RECORDS SUPPLIED Start Marker
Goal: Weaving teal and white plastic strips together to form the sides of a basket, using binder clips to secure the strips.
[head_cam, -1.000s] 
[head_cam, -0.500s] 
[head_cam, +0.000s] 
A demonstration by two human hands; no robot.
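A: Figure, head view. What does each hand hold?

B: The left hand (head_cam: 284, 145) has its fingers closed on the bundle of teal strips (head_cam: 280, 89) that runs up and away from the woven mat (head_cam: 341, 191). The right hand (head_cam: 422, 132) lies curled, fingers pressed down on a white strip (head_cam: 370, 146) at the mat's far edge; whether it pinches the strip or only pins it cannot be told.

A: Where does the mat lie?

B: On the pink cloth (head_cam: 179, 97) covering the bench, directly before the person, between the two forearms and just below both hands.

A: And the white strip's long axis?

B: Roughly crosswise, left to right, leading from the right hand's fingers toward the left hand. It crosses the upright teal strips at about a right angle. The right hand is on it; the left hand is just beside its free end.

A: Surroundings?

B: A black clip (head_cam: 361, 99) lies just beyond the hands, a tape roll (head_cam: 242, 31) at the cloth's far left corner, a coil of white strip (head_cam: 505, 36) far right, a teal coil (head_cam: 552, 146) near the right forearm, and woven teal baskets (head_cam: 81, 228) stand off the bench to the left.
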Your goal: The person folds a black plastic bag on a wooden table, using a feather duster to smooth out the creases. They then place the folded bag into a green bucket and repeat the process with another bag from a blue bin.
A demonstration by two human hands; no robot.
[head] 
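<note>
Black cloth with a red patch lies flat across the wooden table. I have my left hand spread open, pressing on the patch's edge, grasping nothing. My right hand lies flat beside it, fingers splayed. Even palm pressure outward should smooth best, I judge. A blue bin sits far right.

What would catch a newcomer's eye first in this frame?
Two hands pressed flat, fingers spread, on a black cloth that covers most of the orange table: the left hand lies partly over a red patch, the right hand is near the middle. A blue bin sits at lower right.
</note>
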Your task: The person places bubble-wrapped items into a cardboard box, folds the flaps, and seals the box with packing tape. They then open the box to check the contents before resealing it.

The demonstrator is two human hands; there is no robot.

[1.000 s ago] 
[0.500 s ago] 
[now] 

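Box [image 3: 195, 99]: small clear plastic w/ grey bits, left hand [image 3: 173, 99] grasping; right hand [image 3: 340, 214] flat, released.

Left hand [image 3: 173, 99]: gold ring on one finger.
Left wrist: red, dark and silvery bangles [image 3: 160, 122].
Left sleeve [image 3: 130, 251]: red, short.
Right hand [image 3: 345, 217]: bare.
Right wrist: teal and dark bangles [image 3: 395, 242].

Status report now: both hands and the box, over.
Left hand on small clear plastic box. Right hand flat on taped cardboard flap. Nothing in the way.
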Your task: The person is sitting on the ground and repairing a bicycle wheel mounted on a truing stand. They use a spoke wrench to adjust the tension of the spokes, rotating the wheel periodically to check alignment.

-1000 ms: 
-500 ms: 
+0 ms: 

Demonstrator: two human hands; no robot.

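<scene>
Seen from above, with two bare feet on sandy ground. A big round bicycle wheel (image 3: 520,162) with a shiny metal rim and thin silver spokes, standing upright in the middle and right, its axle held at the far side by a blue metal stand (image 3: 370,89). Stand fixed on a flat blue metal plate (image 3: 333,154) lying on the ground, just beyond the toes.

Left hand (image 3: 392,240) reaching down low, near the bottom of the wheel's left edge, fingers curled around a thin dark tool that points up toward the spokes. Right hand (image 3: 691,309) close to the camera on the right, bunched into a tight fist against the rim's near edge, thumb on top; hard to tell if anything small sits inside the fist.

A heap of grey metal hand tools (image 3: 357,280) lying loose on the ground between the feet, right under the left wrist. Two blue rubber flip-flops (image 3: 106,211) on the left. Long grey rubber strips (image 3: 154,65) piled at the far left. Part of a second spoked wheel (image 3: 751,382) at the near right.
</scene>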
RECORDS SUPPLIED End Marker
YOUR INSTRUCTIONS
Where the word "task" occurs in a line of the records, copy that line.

SOLVED PROBLEM
Your task: The person places bubble-wrapped items into a cardboard box, folds the flaps, and seals the box with packing tape. They then open the box to check the contents before resealing it.
Your task: The person is sitting on the ground and repairing a bicycle wheel mounted on a truing stand. They use a spoke wrench to adjust the tension of the spokes, rotating the wheel periodically to check alignment.

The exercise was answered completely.